• **Your assignment**
Report each line of the data below in which "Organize" appears.

• **Records supplied**

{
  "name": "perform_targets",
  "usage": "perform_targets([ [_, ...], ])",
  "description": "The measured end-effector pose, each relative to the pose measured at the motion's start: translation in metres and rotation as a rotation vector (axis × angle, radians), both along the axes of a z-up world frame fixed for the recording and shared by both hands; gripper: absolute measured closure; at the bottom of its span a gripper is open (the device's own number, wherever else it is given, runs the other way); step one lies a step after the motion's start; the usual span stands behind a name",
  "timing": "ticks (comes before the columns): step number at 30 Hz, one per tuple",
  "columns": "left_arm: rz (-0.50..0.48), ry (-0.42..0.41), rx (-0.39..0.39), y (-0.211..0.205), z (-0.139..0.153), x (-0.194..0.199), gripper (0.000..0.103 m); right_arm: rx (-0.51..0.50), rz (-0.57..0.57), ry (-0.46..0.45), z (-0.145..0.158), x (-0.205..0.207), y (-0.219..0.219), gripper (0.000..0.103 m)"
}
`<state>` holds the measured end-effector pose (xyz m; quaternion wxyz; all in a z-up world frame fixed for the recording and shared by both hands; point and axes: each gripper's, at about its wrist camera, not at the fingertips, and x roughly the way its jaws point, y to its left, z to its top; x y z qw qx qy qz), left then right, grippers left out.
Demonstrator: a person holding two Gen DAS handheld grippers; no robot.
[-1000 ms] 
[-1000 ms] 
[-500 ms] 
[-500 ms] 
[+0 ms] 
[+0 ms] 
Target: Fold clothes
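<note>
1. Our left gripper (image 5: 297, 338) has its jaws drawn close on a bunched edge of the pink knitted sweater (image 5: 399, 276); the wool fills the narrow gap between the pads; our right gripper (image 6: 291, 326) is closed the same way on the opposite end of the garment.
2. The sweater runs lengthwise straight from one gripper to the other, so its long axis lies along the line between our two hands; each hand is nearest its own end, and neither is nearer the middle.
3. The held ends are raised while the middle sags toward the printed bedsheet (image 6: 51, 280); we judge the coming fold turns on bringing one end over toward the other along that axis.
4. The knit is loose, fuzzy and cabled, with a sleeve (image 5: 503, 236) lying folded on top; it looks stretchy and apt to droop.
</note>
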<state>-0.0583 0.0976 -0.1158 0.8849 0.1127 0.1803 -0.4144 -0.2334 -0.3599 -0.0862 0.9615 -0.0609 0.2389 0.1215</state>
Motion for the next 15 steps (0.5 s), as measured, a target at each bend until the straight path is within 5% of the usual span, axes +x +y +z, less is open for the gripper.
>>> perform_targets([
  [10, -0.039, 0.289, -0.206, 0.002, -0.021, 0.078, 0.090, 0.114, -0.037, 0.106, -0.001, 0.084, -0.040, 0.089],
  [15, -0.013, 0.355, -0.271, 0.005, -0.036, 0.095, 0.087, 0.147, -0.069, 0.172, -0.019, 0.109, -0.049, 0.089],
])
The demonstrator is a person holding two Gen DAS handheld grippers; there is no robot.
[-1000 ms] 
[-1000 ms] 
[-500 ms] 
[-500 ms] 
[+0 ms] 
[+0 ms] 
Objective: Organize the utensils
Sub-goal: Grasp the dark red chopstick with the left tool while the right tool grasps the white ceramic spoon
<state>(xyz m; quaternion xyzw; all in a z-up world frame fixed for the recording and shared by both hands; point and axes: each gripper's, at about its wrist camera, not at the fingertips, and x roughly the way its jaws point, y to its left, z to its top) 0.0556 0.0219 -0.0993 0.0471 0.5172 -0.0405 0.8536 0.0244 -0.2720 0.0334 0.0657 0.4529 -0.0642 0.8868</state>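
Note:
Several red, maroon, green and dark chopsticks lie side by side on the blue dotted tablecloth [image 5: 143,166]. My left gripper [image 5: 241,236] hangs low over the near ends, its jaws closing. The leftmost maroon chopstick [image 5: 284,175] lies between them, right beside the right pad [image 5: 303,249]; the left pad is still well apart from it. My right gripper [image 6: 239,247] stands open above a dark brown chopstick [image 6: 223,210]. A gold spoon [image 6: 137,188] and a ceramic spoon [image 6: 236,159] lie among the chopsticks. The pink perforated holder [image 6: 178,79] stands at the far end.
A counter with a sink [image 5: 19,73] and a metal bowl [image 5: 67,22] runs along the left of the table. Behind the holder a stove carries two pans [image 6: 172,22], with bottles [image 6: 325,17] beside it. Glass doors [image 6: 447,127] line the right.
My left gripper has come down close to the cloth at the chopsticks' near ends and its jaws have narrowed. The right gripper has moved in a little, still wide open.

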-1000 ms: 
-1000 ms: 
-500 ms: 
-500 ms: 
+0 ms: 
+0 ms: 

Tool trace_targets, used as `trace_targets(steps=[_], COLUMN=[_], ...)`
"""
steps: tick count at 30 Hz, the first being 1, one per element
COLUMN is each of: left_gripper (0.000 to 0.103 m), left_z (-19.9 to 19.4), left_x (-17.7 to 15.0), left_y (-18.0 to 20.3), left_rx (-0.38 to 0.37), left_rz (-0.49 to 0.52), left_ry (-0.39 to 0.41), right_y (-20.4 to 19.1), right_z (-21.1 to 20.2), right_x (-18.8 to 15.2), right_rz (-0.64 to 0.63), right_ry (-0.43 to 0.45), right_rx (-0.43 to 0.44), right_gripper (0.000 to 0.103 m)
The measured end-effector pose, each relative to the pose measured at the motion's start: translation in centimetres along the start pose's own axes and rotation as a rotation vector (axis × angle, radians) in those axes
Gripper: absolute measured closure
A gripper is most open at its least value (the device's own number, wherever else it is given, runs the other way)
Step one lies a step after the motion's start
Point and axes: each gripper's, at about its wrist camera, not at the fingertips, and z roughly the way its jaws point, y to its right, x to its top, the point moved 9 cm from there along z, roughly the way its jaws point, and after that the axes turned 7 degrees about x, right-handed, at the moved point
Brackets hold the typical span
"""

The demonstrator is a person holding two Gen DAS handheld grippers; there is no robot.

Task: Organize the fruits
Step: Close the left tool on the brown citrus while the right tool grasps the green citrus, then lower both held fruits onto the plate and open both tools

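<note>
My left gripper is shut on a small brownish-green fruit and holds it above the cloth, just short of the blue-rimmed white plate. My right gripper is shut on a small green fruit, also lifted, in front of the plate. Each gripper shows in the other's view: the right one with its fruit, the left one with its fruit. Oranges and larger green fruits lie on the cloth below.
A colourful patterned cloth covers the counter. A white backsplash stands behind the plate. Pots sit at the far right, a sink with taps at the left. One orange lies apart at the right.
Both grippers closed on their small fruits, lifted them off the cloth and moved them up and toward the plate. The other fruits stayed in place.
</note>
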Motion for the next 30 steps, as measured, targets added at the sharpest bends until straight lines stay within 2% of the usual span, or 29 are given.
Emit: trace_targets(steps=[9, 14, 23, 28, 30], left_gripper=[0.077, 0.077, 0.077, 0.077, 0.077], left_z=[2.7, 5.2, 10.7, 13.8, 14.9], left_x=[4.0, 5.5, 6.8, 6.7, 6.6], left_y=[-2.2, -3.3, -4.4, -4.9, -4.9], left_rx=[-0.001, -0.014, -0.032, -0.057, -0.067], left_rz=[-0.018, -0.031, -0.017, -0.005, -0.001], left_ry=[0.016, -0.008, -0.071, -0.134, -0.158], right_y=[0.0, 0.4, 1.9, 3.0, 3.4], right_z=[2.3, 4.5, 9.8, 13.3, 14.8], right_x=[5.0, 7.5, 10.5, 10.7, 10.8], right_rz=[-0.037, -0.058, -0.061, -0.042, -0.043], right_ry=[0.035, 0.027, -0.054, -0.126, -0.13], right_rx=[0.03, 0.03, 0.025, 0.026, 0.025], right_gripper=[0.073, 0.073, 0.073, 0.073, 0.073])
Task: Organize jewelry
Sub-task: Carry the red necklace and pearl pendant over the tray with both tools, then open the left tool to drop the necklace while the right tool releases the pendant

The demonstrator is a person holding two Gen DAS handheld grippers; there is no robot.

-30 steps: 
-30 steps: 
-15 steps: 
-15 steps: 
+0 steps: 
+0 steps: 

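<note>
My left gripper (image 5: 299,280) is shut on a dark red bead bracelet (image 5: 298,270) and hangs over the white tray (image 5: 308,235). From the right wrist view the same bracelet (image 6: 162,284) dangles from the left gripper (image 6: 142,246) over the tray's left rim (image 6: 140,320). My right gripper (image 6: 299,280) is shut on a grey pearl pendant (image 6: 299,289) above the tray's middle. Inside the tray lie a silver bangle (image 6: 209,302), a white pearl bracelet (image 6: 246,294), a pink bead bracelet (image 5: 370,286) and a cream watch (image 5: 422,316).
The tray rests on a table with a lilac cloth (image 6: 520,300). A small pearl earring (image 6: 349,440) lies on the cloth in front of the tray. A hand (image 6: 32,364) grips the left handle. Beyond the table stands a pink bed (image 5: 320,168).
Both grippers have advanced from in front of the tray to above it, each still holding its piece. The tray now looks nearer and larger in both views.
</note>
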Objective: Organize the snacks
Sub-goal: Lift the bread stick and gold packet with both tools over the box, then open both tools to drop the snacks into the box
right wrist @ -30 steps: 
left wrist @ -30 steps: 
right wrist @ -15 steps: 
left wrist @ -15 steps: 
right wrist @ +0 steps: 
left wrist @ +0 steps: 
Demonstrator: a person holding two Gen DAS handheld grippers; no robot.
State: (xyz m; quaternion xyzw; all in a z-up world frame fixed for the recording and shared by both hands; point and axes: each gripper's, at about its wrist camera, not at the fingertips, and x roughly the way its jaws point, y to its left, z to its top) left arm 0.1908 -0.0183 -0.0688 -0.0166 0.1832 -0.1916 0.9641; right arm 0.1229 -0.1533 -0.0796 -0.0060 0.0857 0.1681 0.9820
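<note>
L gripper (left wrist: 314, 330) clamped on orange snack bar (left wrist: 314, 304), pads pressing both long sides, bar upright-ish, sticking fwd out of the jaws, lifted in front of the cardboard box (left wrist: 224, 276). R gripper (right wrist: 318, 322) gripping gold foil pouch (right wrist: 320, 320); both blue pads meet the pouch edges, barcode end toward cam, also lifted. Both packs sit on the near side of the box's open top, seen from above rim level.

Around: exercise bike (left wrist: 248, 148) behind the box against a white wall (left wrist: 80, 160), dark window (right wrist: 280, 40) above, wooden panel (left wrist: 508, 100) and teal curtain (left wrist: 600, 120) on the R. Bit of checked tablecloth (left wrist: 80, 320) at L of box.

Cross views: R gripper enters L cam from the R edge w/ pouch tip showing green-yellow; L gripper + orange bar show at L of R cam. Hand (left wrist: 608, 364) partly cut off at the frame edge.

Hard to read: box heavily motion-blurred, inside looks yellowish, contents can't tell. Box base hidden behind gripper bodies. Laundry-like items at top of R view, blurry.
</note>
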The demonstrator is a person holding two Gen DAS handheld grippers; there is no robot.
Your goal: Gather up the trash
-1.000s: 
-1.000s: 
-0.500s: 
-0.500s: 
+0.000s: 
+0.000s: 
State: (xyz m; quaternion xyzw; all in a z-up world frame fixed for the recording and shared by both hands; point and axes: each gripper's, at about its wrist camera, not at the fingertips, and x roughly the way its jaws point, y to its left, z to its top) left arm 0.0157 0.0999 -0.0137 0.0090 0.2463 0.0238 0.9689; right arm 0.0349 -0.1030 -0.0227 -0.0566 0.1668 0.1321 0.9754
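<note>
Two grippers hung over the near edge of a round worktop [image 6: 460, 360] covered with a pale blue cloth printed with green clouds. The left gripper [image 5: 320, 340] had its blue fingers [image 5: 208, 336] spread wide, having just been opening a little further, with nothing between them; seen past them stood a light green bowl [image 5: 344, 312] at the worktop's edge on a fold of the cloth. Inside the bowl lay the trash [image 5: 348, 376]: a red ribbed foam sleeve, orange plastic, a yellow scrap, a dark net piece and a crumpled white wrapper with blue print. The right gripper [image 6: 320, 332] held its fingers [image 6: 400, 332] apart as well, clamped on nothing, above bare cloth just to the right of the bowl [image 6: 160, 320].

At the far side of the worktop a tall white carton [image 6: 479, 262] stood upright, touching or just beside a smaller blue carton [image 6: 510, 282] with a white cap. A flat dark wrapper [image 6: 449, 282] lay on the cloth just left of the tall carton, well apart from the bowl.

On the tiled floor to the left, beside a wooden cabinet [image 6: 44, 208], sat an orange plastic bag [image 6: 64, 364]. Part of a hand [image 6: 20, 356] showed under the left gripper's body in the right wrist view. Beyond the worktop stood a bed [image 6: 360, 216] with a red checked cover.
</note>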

• **Worked solution**
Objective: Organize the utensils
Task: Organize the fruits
Task: Organize jewelry
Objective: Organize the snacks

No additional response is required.